The scan API provides a builder pattern for reading data from a Vortex file with optional filter, projection, row range, and limit pushdowns. The resulting stream exposes the Arrow C Data Interface (ArrowArrayStream).

ScanBuilder#

class ScanBuilder#

Public Functions

ScanBuilder &WithFilter(expr::Expr &&expr) &#

Only include rows that match the filter expressions.

ScanBuilder &WithProjection(expr::Expr &&expr) &#

Only include columns that match the projection expressions.

ScanBuilder &WithRowRange(uint64_t row_range_start, uint64_t row_range_end) &#

Only include rows in the range [row_range_start, row_range_end).

ScanBuilder &WithIncludeByIndex(const uint64_t *indices, std::size_t size) &#

Only include rows with the given indices.

ScanBuilder &WithLimit(uint64_t limit) &#

Set the limit on the number of rows to scan out.

ScanBuilder &WithOutputSchema(ArrowSchema &output_schema) &#

Set the output schema on the scan builder. TODO: currently if pass in this option, the schema needs to be the schema after adding projection.

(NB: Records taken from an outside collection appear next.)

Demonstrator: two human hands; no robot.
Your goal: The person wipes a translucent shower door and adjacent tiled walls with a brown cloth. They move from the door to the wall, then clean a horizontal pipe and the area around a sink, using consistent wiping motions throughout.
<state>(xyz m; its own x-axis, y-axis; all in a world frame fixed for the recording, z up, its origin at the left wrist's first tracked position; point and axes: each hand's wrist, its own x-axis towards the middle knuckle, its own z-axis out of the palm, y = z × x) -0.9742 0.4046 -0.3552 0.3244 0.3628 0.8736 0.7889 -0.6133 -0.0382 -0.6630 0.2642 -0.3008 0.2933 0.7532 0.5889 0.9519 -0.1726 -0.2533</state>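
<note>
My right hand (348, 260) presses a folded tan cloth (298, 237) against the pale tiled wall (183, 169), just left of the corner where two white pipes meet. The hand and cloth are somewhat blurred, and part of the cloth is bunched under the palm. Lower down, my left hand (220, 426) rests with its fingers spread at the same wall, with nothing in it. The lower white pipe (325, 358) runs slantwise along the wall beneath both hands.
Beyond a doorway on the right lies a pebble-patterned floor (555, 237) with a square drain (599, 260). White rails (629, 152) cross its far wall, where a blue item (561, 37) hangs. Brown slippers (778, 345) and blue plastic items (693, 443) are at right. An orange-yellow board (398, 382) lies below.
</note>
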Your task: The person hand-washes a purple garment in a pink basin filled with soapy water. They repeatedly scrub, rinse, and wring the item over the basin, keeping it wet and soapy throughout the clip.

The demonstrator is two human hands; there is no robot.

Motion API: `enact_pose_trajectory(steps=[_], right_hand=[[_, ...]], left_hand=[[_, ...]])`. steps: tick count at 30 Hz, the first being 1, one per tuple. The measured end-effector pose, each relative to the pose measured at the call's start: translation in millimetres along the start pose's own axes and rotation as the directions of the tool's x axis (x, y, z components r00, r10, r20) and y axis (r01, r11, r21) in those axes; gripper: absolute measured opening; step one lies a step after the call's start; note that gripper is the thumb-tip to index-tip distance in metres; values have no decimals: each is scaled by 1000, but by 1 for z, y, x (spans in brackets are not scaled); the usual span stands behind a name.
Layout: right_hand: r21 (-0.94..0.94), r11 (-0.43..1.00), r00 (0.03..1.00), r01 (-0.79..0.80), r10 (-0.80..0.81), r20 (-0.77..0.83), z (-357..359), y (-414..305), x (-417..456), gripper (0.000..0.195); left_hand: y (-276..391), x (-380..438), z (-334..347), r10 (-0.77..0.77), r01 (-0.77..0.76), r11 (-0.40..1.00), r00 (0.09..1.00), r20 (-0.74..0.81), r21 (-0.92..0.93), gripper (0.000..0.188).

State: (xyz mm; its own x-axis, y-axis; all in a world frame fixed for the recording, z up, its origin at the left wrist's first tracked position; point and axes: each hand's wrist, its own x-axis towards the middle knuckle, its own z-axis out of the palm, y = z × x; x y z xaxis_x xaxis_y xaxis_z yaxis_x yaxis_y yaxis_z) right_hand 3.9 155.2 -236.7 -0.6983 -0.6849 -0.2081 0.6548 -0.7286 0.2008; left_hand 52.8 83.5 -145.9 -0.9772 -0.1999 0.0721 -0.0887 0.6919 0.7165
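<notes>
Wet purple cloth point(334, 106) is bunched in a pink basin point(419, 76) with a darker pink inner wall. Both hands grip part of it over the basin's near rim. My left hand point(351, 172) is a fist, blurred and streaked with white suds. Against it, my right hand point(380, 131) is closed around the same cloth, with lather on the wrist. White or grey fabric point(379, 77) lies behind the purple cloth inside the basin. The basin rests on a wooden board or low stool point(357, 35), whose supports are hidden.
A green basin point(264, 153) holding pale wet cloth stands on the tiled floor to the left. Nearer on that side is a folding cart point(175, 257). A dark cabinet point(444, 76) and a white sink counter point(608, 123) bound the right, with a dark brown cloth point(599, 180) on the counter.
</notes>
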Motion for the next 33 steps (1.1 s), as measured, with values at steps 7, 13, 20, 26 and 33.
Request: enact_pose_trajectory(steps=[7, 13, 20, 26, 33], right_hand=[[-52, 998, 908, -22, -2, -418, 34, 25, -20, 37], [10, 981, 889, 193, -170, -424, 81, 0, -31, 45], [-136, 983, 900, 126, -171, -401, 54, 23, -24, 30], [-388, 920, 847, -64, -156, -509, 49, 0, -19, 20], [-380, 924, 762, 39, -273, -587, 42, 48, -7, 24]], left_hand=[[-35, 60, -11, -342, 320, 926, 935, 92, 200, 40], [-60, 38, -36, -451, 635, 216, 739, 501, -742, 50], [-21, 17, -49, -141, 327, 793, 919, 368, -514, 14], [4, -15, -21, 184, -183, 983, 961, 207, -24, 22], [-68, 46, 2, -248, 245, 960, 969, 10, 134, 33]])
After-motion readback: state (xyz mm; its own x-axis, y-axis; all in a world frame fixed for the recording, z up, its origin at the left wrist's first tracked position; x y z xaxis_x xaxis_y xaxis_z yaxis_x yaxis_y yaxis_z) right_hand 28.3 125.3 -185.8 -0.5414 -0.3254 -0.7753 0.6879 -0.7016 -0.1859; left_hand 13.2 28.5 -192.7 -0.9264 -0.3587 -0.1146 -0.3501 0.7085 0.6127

ArrowArrayStream IntoStream() &&#

Take ownership and consume the scan builder to a stream of record batches.

StreamDriver IntoStreamDriver() &&#

Take ownership and consume the scan builder to a stream driver. Under the hood, this function calls ScanBuilder::into_record_batch_reader and holds a WorkStealingArrayIterator in StreamDriver.

StreamDriver#

class StreamDriver#

The StreamDriver internally holds a RecordBatchIteratorAdapter from the Rust side, which is thread-safe and cloneable. The RecordBatchIteratorAdapter internally holds a WorkStealingArrayIterator.

Public Functions

ArrowArrayStream CreateArrayStream() const#

Create a stream of record batches.

This function is thread-safe and can be called from multiple threads to create one stream per thread to make progress on the same StreamDriver that is built from a ScanBuilder concurrently.

Within each thread, the record batches will be emitted in the original order they are within the scan. Between threads, the order is not guaranteed.

Example: If the scan contains batches [b0, b1, b2, b3, b4, b5] and two threads call this function respectively to make progress on their own stream, Thread 1 might receive [b0, b2, b4] and Thread 2 might receive [b1, b3, b5]. Each thread maintains order within its subset, but overall ordering between threads is not guaranteed (e.g., Thread 2 could emit b1 before Thread 1 emits b0).